Auch das Umwelt-Argument, also die Tatsache, dass der Bahnverkehr nach allen bekannten Parametern umweltfreundlicher ist, spricht nicht gegen eine Privatisierung von Personen- und Fracht-Zügen. Denn alles, was die Allgemeinheit für Umweltschutz durch Förderung der Bahn auszugeben bereit und imstande ist, kann nach einer Teilprivatisierung noch viel effizienter erreicht werden. Während sich der Straßenbau durch Mineralölsteuer und Pickerl selbst finanziert, kann der Staat durch Investitionen in die Bahn-Infrastruktur und durch Leistungsverträge seine Umweltziele nach einer Teilprivatisierung genauso erreichen. Nur effizienter und billiger (bei diesen Leistungsverträgen geht es darum, jene Betreibergesellschaft zu subventionieren, die um die geringste Förderung die Pflicht zu übernehmen bereit ist, zehn Mal täglich eine bestimmte Nebenstrecke weiterhin mit Zügen zu befahren, selbst wenn diese weitgehend leer sind).

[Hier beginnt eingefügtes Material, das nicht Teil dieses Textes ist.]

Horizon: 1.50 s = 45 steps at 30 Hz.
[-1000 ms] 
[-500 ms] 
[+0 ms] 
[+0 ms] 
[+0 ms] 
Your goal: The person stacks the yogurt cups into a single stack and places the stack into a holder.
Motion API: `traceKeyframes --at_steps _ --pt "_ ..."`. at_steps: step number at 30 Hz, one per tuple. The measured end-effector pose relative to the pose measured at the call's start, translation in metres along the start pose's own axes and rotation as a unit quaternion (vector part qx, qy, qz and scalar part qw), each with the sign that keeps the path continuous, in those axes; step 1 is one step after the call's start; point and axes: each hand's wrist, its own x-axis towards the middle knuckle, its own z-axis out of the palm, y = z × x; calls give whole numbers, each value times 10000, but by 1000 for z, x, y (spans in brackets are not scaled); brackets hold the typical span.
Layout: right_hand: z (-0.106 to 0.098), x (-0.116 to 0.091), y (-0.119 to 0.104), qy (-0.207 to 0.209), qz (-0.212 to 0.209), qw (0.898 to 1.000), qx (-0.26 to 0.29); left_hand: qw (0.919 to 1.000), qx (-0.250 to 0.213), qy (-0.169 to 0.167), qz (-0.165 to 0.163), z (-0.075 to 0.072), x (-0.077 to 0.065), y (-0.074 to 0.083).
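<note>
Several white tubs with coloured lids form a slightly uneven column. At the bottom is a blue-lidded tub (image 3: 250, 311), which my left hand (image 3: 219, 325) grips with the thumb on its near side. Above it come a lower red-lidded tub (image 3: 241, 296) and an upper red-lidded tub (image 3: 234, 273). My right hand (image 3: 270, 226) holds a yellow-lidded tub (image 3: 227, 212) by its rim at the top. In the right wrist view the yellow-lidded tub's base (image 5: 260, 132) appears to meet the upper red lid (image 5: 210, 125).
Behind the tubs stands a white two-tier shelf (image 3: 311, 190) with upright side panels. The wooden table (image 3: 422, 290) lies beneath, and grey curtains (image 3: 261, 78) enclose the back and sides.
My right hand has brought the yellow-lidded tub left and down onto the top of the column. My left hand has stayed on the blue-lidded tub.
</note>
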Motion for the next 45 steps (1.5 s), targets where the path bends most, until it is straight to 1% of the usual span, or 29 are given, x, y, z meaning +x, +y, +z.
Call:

Der Umweltwert der Bahn bedeutet nämlich absolut nicht, dass dort hochbezahlte Quasi-Beamte vor Konkurrenz zu schützen sind, dass solche Leistungsverträge unter der Hand exklusiv an die ÖBB vergeben werden sollen, statt sie auszuschreiben und so den Bestbieter zu suchen, dass die ÖBBler viel öffentliches Geld für ineffiziente Arbeit kassieren. Das dann eben nicht der Umwelt dient.
Gleichzeitig haben es die europäischen Bahnen in ihrem Egoismus bis heute nicht einmal innerhalb der EU geschafft, technologisch einheitlich zu werden. Sie wollen das wohl auch gar nicht, um sich die Konkurrenz noch mehr vom Leib zu halten.
Die Bahn-Vorschriften wie auch die technischen Bedingungen sind von Land zu Land so unterschiedlich, dass jeder Grenzübertritt noch immer eine komplizierte Operation ist, die meist mit Wartezeiten, Lokomotiv- und Fahrerwechseln verbunden ist, wie erst dieser Tage wieder ein führender Spediteur beklagt hat.
PS: Damit sehen wir übrigens auch ein Versagen der EU, dass sie dort untätig bleibt, wo Regulieren sinnvoll wäre, weil es Bahnfracht wie Reisen billiger machen würde.